Oregon Labor Commissioner Brad Avakian is demanding a judge hold the state's top legislative officials in contempt for not responding to his subpoenas in a sexual harassment investigation.

Now members of the Oregon Legislature—including House Speaker Tina Kotek and Senate President Peter Courtney—will have to convince a judge not to hold them in contempt in a Bureau of Labor & Industry investigation into whether they let a sexually hostile environment prevail in the state Capitol.

Avakian is a Democrat. So are Kotek and Courtney. The motion is the latest move in an intra-party war, in an election year, over whether women were protected from a Republican senator.

In August, Avakian accused the leaders of Oregon's legislature of ignoring sexual harassment complaints against Sen. Jeff Kruse, who was later forced to resign over the allegations. Avakian claimed state leaders blocked his attempts to help women who complained about harassment at the capitol and accused them of letting Kruse have student interns after two legislators had claimed he harassed them.

As part of his agency's investigation, Avakian subpoenaed House Speaker Tina Kotek and Senate President Peter Courtney, among others. Legislative leaders objected to the subpoenas, claiming that ensuring a workplace free from sexual harassment wasn't Avakian's responsibility. They also accused Avakian of mounting his investigation in violation of the state Constitution.

The legislators claimed Avakian's investigation threatened to reveal the identity of the women who accused Kruse of harassment, so Avakian obtained a protective order to protect their privacy. But the legislators still wouldn't comply with his subpoenas, Avakian claims.

On Wednesday, Avakian filed a motion in Multnomah County Circuit Court demanding that Kruse, the Legislative Assembly and the Legislative Administration Committee prove they shouldn't be held in contempt of court.
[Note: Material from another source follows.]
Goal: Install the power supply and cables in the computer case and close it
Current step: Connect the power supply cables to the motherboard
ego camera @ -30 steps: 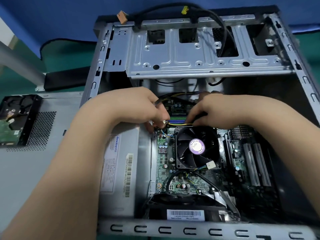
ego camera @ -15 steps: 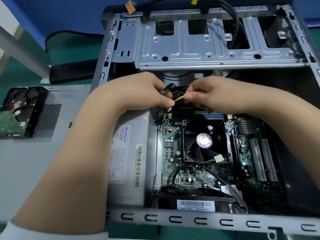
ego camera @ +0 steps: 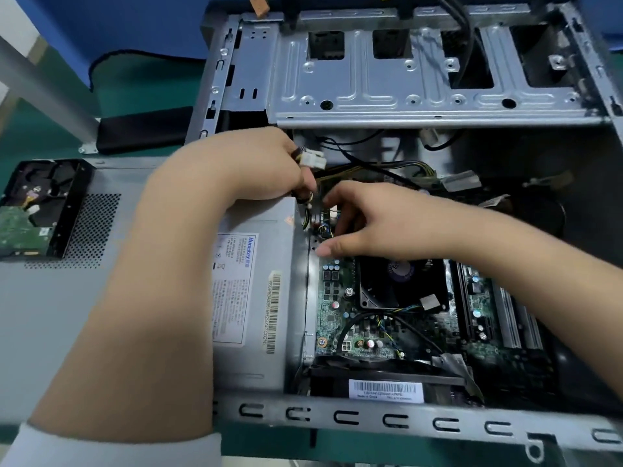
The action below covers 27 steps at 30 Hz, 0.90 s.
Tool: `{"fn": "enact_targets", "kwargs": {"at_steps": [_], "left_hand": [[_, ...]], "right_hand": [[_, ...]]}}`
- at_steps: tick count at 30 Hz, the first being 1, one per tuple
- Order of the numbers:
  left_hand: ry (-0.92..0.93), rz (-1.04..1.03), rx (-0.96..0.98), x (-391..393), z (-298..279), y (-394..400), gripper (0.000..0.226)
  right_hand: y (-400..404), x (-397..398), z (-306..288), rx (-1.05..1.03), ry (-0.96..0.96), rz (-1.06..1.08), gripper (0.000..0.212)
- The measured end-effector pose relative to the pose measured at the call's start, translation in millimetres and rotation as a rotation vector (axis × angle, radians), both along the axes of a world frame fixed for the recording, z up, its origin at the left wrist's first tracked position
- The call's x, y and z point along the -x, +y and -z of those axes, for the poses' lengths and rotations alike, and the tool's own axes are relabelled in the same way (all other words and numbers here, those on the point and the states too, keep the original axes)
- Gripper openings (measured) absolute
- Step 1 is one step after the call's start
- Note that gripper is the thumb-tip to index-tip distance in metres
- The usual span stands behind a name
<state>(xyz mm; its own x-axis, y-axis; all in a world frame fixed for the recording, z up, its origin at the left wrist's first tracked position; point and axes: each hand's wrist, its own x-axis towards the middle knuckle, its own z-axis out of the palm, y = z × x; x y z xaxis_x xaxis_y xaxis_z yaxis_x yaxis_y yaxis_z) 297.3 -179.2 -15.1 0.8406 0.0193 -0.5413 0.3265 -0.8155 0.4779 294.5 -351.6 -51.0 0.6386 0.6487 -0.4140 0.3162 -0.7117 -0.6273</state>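
**Hands working cables inside open case**

Left hand [ego camera: 269, 163] grips a bundle of power cables, fingers curled round it; a white connector [ego camera: 313, 160] sticks out past the knuckles. Right hand [ego camera: 367, 220] reaches over the motherboard [ego camera: 333, 311], fingers loosely bent, tips down near the board's upper left corner; whether it pinches anything I cannot tell. Power supply [ego camera: 256, 298] sits in the computer case [ego camera: 387, 421], label up, just left of the board. CPU fan [ego camera: 401, 284] lies partly under the right hand. Side panel [ego camera: 50, 315] lies left of the case with a hard drive [ego camera: 37, 210] on it.
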Motion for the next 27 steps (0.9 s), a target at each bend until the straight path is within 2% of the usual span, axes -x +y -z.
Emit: {"fn": "enact_targets", "kwargs": {"at_steps": [3,7,9,12,15,19,22,27], "left_hand": [[0.029,-0.019,0.01,0,3,-3,0.02],[0.002,-0.068,-0.009,0,5,-7,0.019],[-0.017,-0.1,-0.015,0,7,-10,0.021],[-0.058,-0.159,0.008,0,8,-12,0.028],[-0.025,-0.156,-0.011,0,7,-13,0.021],[-0.05,-0.174,0.04,1,5,-16,0.032],[-0.043,-0.192,0.042,4,4,-16,0.023],[-0.035,-0.197,0.06,7,1,-18,0.026]], "right_hand": [[8,0,4,-0.084,-0.015,0.076,0.056],[5,-7,2,-0.169,0.195,0.275,0.053],[3,-7,0,-0.214,0.257,0.327,0.045],[3,-5,-2,-0.276,0.235,0.275,0.022],[0,-5,-5,-0.293,0.207,0.219,0.01],[-15,-8,-16,-0.313,0.268,0.207,0.009],[-20,-7,-27,-0.341,0.319,0.147,0.011],[-19,5,-23,-0.587,0.498,0.213,0.012]]}}
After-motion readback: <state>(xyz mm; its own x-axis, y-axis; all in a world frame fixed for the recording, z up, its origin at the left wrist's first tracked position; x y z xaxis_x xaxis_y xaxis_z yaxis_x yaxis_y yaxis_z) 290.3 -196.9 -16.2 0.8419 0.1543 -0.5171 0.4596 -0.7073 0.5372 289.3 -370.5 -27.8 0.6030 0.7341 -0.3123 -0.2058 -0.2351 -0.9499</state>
In the motion, Avakian says Oregon law gives BOLI power "to take all steps necessary to eliminate and prevent unlawful practices" like discrimination and harassment, even in the state capitol, which counts under state law as "a place of public accommodation."

Avakian demanded sanctions of $1,000 per day since Aug. 20.

"State respondents are not above the law and their conduct is not beyond all scrutiny," Avakian said in the motion.

Kotek's office did not respond to phone calls requesting comment. Courtney's office directed WW to attorney Ed Harndon with Barran Liebman, who was hired by the legislative counsel committee to handle this issue.

Judge Stephen Bushong set a hearing for Nov. 16 to address Avakian's request.

UPDATE, 5:30 pm:

Ed Harnden, an attorney with Barran Liebman hired by the legislative counsel committee to handle Avakian's investigation, says officials aren't complying with the subpoena because the protective order—which is supposed to protect the whistleblowers—is only valid until the end of the investigation.

"They know quite well that that protective order is not going to protect those people long-term," Harnden said. "After the investigation, they will send out what they have found. This protective order doesn't get you protection, but most importantly it doesn't protect people who want to come forward to bring issues up it politicizes it. It publicizes it. It keeps people from coming forward."

Harden tells WW that today's legal filing was a political argument, not one aimed at finding a solution to sexual harassment at the state Capitol, or at encouraging future whistleblowers to come forward.

"What Brad needs to do is he needs to sit down and spend some time with the Oregon constitution," Harnden said. "Brad Avakian is not responsible for coming into the legislature and telling legislators what not to do."